Schedule a million emails: The AWS EventBridge Secret

Adithya M
7 min readMar 3, 2024

--

https://en.wikipedia.org/wiki/File:Amazon_Web_Services_Logo.svg

In the fast-paced world of digital communication, timing is everything. Whether it’s delivering promotional offers, critical updates, or personalized messages, the ability to schedule and send a million emails with precision can make all the difference.

In this article, we’ll delve into a real-world scenario where the need arose to schedule the dispatch of a million emails, each uniquely timed for optimal engagement, all while embracing the true essence of serverless computing. By harnessing the combined power of AWS services like API Gateway, SQS (Simple Queue Service), Lambda, and SES (Simple Email Service), we’ll uncover how AWS EventBridge Scheduler simplifies and automates this complex operation.

Eventbridge Scheduler

Amazon EventBridge Scheduler is a serverless scheduler that allows you to create, run, and manage tasks from one central, managed service. It allows us to create schedules for recurring patterns, or configure one-time invocations. It boasts exceptional configurability, ensuring precision right down to the last minute.

Official Documentation : https://docs.aws.amazon.com/scheduler/latest/UserGuide/what-is-scheduler.html

Problem Statement

When our system receives a POST API call initiated by a user or another system, it includes essential email parameters such as the recipient’s email address, subject, body, and the designated time for sending. Our responsibility is to process this request and schedule the email to be sent at the specified time.

Design

  • We’ll configure an API Gateway to efficiently handle incoming POST API calls.
  • This API Gateway is integrated with AWS SQS -Request Queue. Although we can directly invoke AWS Lambda, adding a queue in between gives us two advantages. Firstly, process the messages in batches and avoid too many Lambda invocations. Secondly, the queue serves as a safety net; if processing of request results in a failure, we can have a retry mechanism.
  • Upon successful conversion of the request to an SQS message, a 200 Success response is sent back.
  • SQS messages acts as a trigger to the Request Processor Lambda. Feel free to configure the messages batch size as per your requirements.
  • Request Processor Lambda processes the request message and creates an one-time schedule with Email Sender Lambda as the target.
  • If the number of schedulers within your AWS account surpass a predefined limit, currently set at 1 million, an exception of ServiceQuotaExceededException will be triggered, notifying you of the quota constraint. In this case, push the message to a Dead Letter Queue (DLQ).
  • Two approaches to redrive messages back to the Request Queue: event-driven, triggered by specific conditions, and periodic, executed at scheduled intervals. For the first one, refer to this article. For the second one, we will use EventBridge Rule to invoke Redrive Lambda at regular intervals.

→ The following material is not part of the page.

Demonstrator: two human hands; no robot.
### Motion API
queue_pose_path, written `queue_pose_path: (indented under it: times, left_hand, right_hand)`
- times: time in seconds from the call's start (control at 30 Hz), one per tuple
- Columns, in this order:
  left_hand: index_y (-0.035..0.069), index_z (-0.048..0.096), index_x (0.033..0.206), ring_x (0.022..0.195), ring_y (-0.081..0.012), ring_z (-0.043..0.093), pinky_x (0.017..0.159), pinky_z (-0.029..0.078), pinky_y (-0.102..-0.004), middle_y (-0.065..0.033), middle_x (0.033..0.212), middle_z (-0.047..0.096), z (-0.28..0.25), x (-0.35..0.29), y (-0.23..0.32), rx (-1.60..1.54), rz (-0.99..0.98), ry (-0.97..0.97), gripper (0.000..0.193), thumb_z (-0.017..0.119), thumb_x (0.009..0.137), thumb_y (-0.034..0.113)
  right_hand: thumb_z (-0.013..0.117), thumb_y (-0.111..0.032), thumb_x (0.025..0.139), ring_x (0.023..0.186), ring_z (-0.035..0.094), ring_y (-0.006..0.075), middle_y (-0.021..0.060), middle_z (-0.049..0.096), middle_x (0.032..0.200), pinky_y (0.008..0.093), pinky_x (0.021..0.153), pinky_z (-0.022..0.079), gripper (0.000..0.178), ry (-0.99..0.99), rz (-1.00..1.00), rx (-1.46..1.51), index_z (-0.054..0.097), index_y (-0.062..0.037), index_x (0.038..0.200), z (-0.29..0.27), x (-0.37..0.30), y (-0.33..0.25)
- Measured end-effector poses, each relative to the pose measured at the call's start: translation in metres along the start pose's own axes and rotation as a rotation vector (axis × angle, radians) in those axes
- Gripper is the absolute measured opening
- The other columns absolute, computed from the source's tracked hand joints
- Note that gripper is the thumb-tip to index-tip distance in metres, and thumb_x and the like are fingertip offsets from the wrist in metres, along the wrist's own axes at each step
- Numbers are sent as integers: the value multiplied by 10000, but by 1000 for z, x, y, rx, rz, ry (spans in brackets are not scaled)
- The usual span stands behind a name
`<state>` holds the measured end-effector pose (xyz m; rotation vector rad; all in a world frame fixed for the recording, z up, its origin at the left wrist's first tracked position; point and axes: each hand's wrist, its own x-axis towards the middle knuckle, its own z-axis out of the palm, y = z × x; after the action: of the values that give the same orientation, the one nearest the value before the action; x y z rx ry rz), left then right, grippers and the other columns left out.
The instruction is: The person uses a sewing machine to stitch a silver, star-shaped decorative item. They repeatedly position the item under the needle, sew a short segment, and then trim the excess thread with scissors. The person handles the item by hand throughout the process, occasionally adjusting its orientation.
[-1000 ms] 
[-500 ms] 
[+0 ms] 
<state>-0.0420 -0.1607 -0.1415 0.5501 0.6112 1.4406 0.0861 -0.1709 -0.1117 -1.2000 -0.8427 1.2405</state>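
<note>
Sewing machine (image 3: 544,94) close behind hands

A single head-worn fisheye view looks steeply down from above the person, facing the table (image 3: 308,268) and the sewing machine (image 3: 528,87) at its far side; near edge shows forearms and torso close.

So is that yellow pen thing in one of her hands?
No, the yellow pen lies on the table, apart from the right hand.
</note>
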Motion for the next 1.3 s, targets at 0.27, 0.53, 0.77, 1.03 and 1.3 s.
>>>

Ensure that the re-drive process occurs only when ample scheduler quota becomes available.

  • Upon reaching its scheduled time, the scheduler invokes Email Sender Lambda function, passing along the designated payload.
  • The Lambda processes this payload and sends an email to the recipient using Simple Email Service.
  • We should make sure that the schedulers are deleted upon successful invocation. This frees up the quota. (Handled inside scheduler creation logic)

Implementation

Create a Post API and integrate it with SQS :

There is already a good article on how to do this, follow all the steps. While creating the queue, set the visibility timeout to sufficiently high duration(say, 10 min) to avoid the message being processed again. Also create a dead letter queue. The url of this queue will be added to request processor lambda code.

JSON body for the Post API:

{
"email" : {
"emailAddress":"testabc@gmail.com",
"subject":"Test Subject",
"body":"Test email body"
},
"timeToSend":"2024-03-05T08:15:47"
}

Create a Request Processor Lambda:

  • Go to the AWS console, navigate to Lambda, click on Create Function.
  • Select Author from scratch, for the runtime environment, choose Python (or any other language of your choice). Again click on Create Function.
  • Once the function is created, head to Configuration > Permissions in the Lambda Console.
  • In the Execution role, click on the Role name. It redirects you to the Lambda IAM role.
  • In the IAM console, add this Customer inline policies under Permissions policies. Add permissions > Create inline policy.
  • In create policy editor, choose JSON and add this and save. These are all the permissions required for your lambda.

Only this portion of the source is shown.